If you opt for fixed home loan interest rates, you can do proper budget planning before making each payment. This interest rate will help you pay your monthly EMIs smoothly without facing a financial crunch. Thus you will be able to clear off the debt on time.

But there are certain disadvantages of fixed rates. They are usually higher than floating rates. And if the market rate drops during the tenure of your loan, you won’t be able to take advantage of paying less EMIs. Also, this type of interest rate is not suitable for you if you are planning to prepay your loan i.e. clear off the debt before its tenure gets over. If you are prepaying your loan, then you will have to pay an additional prepayment charge that is usually between 2 to 2.5%.


Floating Interest Rates
Floating interest rates are not fixed. They fluctuate according to the trends in the market. Based on the upward or downhill movement of the rates, the floating interest rates are revised at periodic intervals.

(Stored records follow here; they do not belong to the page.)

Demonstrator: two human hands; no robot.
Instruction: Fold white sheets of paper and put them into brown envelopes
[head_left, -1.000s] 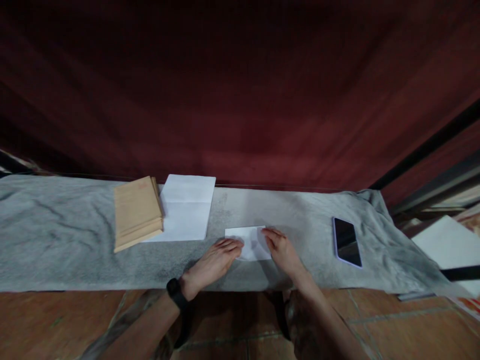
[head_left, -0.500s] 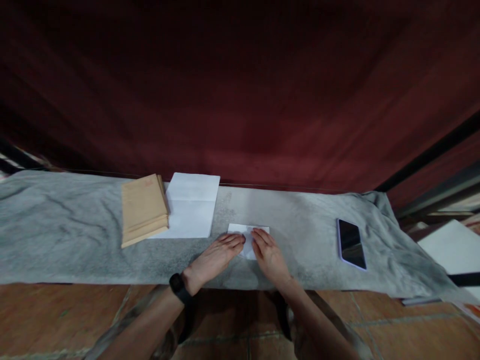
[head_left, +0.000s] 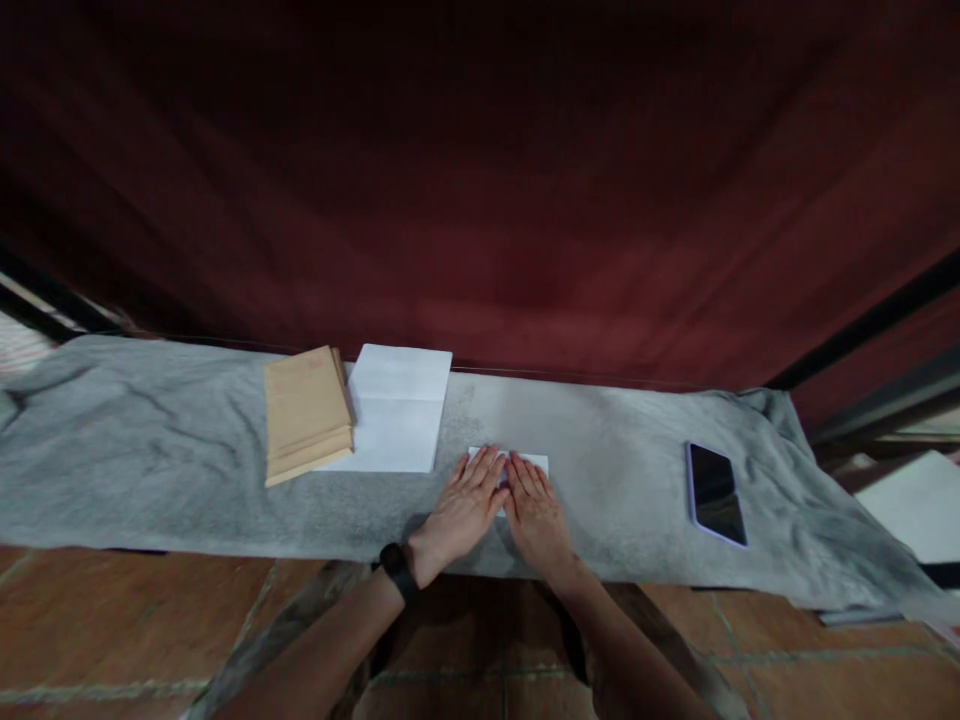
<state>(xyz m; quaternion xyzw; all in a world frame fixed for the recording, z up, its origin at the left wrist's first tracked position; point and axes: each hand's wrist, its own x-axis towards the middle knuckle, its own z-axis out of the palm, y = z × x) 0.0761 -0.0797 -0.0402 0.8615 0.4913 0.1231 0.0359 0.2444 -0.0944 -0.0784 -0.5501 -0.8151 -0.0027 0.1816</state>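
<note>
A small folded white paper (head_left: 537, 463) lies on the grey cloth (head_left: 150, 470) that covers the table. My left hand (head_left: 465, 510) and my right hand (head_left: 534, 515) rest flat on it side by side, fingers stretched out and pressing down, so most of the paper is hidden. A black band sits on my left wrist. A larger white sheet (head_left: 394, 410) with a crease lies to the left. Beside it is a stack of tan envelopes (head_left: 306, 412).
A dark phone (head_left: 716, 492) lies face up on the cloth to the right. A dark red curtain (head_left: 480, 180) hangs behind the table. A white board (head_left: 911, 505) shows at the far right edge. Brown floor tiles run below the table's front edge.
Both hands have come together over the folded paper: the right slid left, the left moved up onto it. More of the paper is covered now. The camera view shifted slightly.
</note>
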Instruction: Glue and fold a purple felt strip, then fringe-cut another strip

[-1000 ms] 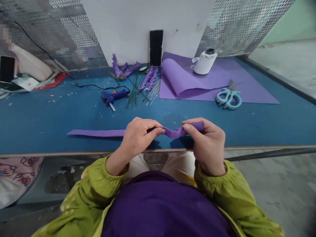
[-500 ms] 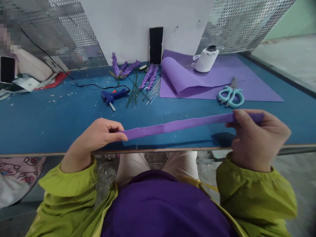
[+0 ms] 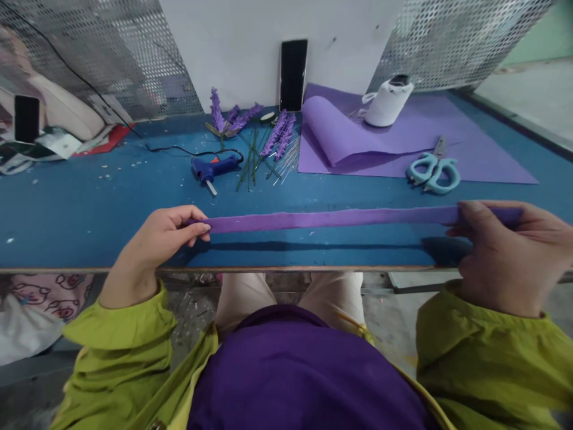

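A long, narrow purple strip (image 3: 322,219), paper or thin foam by its look, is stretched nearly level above the front of the blue table. My left hand (image 3: 172,232) pinches its left end between thumb and fingers. At the other side my right hand (image 3: 510,251) is closed round the strip, whose right end shows behind the thumb. The strip casts a shadow on the table just below. Beyond my right hand lie scissors with light blue handles (image 3: 433,172), resting partly on a large purple sheet (image 3: 483,161).
A blue glue gun (image 3: 215,169), purple flower sprigs (image 3: 280,134), green stems (image 3: 251,161) and thin wires (image 3: 289,161) lie mid-table. A phone (image 3: 293,76) leans on the white board. A white-wrapped container (image 3: 389,103) stands on the sheet. Another person's arm (image 3: 67,107) rests at far left.
My hands have moved apart, the left one leftward and the right one rightward. More of the strip shows between them, and it is straighter and more level. The view has shifted slightly.
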The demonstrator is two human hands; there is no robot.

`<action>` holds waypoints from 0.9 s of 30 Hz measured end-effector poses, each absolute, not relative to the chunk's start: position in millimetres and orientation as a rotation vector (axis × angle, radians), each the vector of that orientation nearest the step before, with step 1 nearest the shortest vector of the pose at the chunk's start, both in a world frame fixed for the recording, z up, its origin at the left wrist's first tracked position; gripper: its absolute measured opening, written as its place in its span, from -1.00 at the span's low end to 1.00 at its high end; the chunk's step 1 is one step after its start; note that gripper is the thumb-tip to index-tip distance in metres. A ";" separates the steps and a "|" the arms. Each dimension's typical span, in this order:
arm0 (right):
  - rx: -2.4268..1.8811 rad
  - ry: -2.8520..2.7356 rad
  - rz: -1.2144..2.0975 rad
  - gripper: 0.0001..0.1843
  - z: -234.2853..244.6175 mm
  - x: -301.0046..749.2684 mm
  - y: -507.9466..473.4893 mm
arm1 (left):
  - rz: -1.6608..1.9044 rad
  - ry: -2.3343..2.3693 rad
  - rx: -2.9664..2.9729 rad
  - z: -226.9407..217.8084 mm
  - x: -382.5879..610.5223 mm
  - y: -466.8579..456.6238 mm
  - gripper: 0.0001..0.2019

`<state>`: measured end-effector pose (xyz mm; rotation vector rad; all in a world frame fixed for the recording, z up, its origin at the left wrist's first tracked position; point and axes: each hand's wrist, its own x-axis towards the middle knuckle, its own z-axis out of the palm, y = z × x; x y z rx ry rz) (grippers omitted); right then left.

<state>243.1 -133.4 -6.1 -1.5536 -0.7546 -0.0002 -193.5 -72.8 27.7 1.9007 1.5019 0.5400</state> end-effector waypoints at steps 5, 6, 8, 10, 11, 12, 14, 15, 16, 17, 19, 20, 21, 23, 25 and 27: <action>-1.539 -0.794 -0.067 -0.90 -6.3 245.4 -132.4 | 0.664 1.546 1.770 24.0 -190.3 -73.1 -0.82; -1.546 -0.791 -0.068 -0.89 -6.4 245.6 -132.3 | 0.697 1.566 1.752 24.1 -190.2 -73.0 -0.83; -1.579 -0.811 -0.029 -0.89 -6.1 246.0 -132.5 | 0.748 1.605 1.734 24.4 -190.8 -72.9 -0.85; -1.603 -0.857 0.009 -0.92 -5.0 246.5 -132.9 | 0.772 1.626 1.726 24.6 -192.3 -72.9 -0.87; -1.604 -0.874 0.020 -0.93 -4.3 246.8 -132.8 | 0.768 1.628 1.719 24.6 -193.2 -73.0 -0.88; -1.605 -0.884 0.037 -0.94 -3.5 247.1 -132.6 | 0.761 1.627 1.710 24.6 -194.0 -73.0 -0.89; -1.605 -0.875 0.066 -0.95 -2.0 247.6 -131.3 | 0.763 1.635 1.693 24.4 -195.5 -73.2 -0.92; -1.605 -0.869 0.083 -0.94 -1.6 247.8 -130.5 | 0.773 1.646 1.685 24.1 -196.3 -73.2 -0.93; -1.607 -0.860 0.102 -0.94 -1.5 248.0 -129.7 | 0.781 1.658 1.679 23.6 -197.1 -73.0 -0.93; -1.609 -0.852 0.118 -0.94 -1.6 248.1 -129.0 | 0.789 1.669 1.672 22.8 -198.0 -72.7 -0.93; -1.614 -0.850 0.137 -0.95 -2.3 248.1 -128.0 | 0.792 1.692 1.664 20.5 -200.1 -71.5 -0.92; -1.620 -0.854 0.143 -0.95 -2.9 248.1 -127.7 | 0.776 1.699 1.667 19.1 -201.1 -70.7 -0.92; -1.626 -0.858 0.146 -0.95 -3.4 248.1 -127.5 | 0.755 1.703 1.673 17.8 -201.8 -69.9 -0.91; -1.634 -0.870 0.157 -0.96 -4.2 248.2 -127.4 | 0.720 1.708 1.685 15.6 -201.7 -68.7 -0.89; -1.636 -0.887 0.185 -0.94 -4.2 247.4 -127.4 | 0.730 1.709 1.661 15.2 -199.0 -68.8 -0.90; -1.625 -0.911 0.234 -0.91 -3.4 244.1 -127.7 | 0.860 1.712 1.575 16.6 -194.4 -70.1 -0.92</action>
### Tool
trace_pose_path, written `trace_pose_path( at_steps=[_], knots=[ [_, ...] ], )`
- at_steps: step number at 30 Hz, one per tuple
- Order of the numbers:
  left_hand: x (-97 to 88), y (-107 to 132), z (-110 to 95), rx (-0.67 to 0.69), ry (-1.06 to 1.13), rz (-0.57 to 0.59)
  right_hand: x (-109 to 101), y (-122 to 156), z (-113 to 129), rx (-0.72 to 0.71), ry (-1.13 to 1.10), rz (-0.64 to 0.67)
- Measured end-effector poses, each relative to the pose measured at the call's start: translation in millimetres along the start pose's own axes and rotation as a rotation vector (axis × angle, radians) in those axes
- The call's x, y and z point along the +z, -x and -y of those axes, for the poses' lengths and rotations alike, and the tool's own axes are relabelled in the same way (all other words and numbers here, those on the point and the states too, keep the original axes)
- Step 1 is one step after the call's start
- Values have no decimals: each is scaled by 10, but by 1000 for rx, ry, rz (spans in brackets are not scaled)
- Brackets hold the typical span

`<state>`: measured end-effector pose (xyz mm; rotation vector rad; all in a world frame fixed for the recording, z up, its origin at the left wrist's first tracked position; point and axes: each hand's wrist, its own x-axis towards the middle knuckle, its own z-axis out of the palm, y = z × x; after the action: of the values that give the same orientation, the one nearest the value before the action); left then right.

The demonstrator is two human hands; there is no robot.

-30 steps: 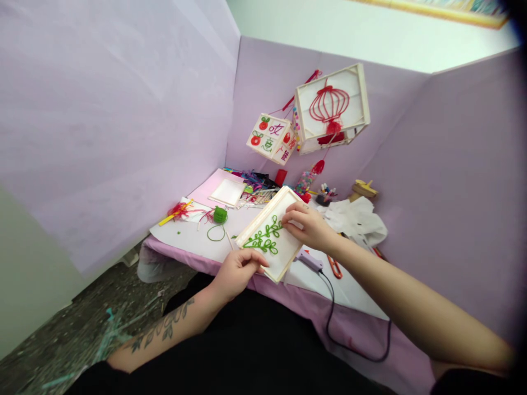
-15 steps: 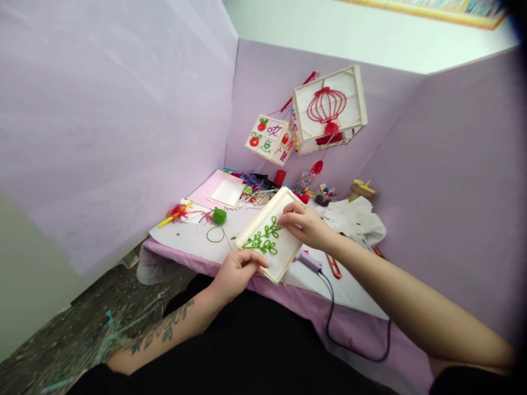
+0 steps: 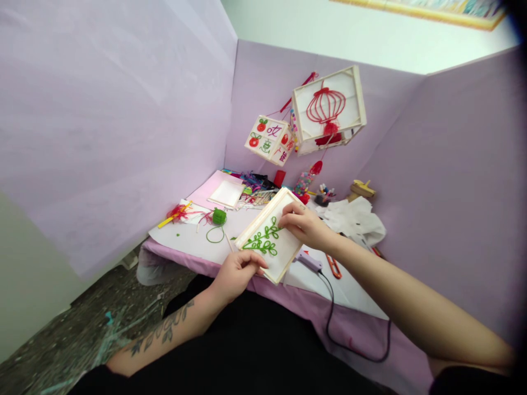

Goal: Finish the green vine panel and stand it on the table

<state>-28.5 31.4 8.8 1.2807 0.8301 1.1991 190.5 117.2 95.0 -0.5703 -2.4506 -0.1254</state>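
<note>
Pressing green cord onto a white panel looks like the step in hand. Largest first: the table (image 3: 214, 244), draped in lilac and papered white, carries the clutter, and above its far edge hang a big lantern (image 3: 329, 109) and a smaller cube (image 3: 269, 140). The panel (image 3: 269, 236) (a wood-framed white sheet) sits tilted over the table's near edge, between the two hands. Its green sprig (image 3: 263, 241) runs up the middle.

The left hand (image 3: 236, 274) reaches in from below, wrist bent, thumb over the near corner of the frame and fingers curled beneath, gripping it steady. The right hand (image 3: 304, 222) comes across from the right with the forearm low, fingers pinched narrow on the sprig's upper tip; whether they hold loose cord I cannot tell.

Next, I judge, the tip needs firm, even pressure while the frame stays still. A glue gun (image 3: 308, 260) lies just beside the panel, scissors (image 3: 334, 266) near it, a green spool (image 3: 219, 216) further left.
</note>
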Motion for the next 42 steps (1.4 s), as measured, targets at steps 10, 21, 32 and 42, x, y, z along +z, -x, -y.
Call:
trace_pose_path(
  at_steps=[10, 21, 32, 42],
  knots=[
    [2, 12, 13, -2, 11, -14, -34, 15, 16, 103, -93, -84],
    [5, 22, 17, -12, 31, -62, -156, 265, 199, 37, 83, -134],
    [-13, 34, 6, -28, 12, -64, 55, 250, 191, 26, 147, -125],
    [-17, 31, 14, -24, 7, -63, 64, 222, 165, 14, 183, -104]
  ],
)
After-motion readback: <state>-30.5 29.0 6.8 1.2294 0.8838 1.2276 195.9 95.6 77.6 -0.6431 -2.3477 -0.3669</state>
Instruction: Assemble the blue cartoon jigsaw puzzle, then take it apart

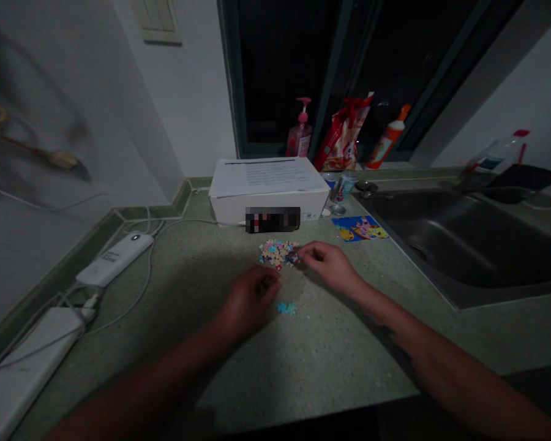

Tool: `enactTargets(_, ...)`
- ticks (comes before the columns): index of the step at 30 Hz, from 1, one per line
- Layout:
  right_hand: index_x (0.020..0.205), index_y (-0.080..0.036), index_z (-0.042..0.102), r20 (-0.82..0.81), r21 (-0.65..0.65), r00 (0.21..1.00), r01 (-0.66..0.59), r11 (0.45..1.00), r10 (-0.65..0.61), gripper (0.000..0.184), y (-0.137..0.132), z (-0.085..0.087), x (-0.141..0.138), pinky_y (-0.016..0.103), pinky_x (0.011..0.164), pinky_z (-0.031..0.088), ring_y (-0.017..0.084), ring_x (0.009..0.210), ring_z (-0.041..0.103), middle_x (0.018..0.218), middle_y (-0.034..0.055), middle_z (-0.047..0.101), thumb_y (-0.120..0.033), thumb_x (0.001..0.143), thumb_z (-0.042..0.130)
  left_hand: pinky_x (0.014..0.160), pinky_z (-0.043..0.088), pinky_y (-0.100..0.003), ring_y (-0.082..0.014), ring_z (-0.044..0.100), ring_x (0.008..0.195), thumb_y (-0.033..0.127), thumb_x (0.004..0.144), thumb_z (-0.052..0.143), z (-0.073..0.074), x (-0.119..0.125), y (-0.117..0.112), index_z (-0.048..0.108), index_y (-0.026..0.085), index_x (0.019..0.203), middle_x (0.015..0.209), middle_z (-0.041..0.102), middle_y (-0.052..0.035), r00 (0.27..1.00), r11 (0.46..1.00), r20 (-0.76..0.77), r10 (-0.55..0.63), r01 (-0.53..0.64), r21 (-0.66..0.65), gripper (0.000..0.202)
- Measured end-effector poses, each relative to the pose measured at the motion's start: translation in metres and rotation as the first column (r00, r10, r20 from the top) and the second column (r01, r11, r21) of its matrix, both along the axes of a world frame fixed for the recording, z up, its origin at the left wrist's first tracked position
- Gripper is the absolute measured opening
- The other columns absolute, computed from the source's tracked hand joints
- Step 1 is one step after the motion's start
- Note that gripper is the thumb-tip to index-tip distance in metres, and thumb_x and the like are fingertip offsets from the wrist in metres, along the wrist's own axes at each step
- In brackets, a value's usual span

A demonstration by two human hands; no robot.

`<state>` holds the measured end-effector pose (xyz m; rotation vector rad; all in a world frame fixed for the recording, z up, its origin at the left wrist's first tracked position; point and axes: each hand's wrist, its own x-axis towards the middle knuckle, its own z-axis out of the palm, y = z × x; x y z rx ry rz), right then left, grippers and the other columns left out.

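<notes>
A pile of small jigsaw pieces (275, 250), cream, pink, blue and dark, lies on the counter in front of a white box. My right hand (330, 266) is at the pile's right edge, thumb and forefinger pinched together beside the dark pieces; whatever is between them is too small to make out. Just in front of the pile, my left hand (252, 297) has its fingers curled in towards the thumb, and their grip is too dim to read. Closer to me lies a small cluster of light-blue jigsaw pieces (286, 308), apart from both hands.
A colourful cartoon picture card (360, 228) lies right of the pile, near the sink (441, 294). Cans (343, 187) stand beside the white box (269, 190). At left are a white power bank (114, 260), cables and a long white device (32, 361).
</notes>
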<state>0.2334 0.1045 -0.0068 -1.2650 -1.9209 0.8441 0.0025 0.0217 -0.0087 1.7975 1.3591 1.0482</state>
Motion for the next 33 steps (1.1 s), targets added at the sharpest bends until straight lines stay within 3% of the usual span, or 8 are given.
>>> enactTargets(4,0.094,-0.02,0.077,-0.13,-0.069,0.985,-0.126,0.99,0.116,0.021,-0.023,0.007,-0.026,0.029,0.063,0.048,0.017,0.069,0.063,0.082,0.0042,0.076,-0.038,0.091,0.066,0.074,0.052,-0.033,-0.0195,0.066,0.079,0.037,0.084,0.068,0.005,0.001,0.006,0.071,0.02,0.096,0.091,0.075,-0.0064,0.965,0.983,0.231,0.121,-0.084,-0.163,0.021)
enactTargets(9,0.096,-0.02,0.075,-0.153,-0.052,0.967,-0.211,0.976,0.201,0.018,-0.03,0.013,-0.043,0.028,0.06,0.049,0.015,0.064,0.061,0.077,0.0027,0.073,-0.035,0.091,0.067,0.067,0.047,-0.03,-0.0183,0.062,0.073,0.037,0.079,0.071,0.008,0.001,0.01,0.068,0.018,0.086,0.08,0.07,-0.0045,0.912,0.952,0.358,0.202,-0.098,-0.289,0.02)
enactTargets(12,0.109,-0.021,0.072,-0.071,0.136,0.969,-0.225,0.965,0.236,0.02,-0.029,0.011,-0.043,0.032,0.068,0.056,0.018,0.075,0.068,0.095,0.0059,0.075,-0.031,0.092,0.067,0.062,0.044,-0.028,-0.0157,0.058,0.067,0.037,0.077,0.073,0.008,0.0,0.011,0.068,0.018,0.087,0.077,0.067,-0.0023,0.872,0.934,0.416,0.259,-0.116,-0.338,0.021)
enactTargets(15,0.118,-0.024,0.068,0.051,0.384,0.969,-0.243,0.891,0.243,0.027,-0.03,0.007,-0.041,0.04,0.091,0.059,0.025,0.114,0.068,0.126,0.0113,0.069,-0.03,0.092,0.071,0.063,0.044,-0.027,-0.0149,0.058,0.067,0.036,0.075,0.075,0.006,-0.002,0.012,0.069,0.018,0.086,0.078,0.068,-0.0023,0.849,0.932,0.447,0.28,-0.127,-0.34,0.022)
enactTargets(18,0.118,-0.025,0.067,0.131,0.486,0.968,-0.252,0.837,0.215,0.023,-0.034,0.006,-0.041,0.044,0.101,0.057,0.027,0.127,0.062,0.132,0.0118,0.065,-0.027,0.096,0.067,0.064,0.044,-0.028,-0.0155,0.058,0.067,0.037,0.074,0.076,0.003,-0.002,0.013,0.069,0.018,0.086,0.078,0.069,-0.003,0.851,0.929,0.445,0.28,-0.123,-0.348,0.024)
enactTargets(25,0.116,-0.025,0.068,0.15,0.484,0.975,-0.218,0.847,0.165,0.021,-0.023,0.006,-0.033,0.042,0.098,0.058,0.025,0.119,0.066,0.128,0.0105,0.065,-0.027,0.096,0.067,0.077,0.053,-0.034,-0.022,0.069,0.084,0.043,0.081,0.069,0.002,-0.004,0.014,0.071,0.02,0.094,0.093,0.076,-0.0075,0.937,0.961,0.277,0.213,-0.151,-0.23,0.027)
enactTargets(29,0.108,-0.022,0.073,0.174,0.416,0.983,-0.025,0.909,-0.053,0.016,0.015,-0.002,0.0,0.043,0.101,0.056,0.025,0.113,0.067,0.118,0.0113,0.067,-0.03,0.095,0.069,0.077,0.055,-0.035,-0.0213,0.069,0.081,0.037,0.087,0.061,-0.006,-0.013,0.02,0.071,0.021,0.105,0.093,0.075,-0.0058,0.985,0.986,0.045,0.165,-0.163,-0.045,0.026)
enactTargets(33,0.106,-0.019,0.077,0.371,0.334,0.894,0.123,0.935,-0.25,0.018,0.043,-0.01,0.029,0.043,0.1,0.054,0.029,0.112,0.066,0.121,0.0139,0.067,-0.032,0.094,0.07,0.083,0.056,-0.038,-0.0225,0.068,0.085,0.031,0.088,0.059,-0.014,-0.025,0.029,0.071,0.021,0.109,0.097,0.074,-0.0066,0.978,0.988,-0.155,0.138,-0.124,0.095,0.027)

One of the biggest advantages of this type of interest rate is that it is less than fixed. People who are not averse to taking risks should go for these home loan interest rates.

Borrowers can benefit a lot when the rates go down. They can do so many saving during this period. And if the rates are high, then too they can be assured that it will not be for the entire tenure of the loan as the rate is prone to fluctuations. Since there is so much risk involved in floating interest rates, they do not come with any prepayment charges. So if you are confident that you will be able to pay off your loan before its due date, this is the interest rate for you.


The only disadvantage of these types of home loan interest rates is that they do not allow for proper budget planning. There is uncertainty regarding the total EMIs to be paid per month.

Thus both have certain advantages and disadvantages. It is upon you to decide which one is perfect for you based on your budget and financial obligations.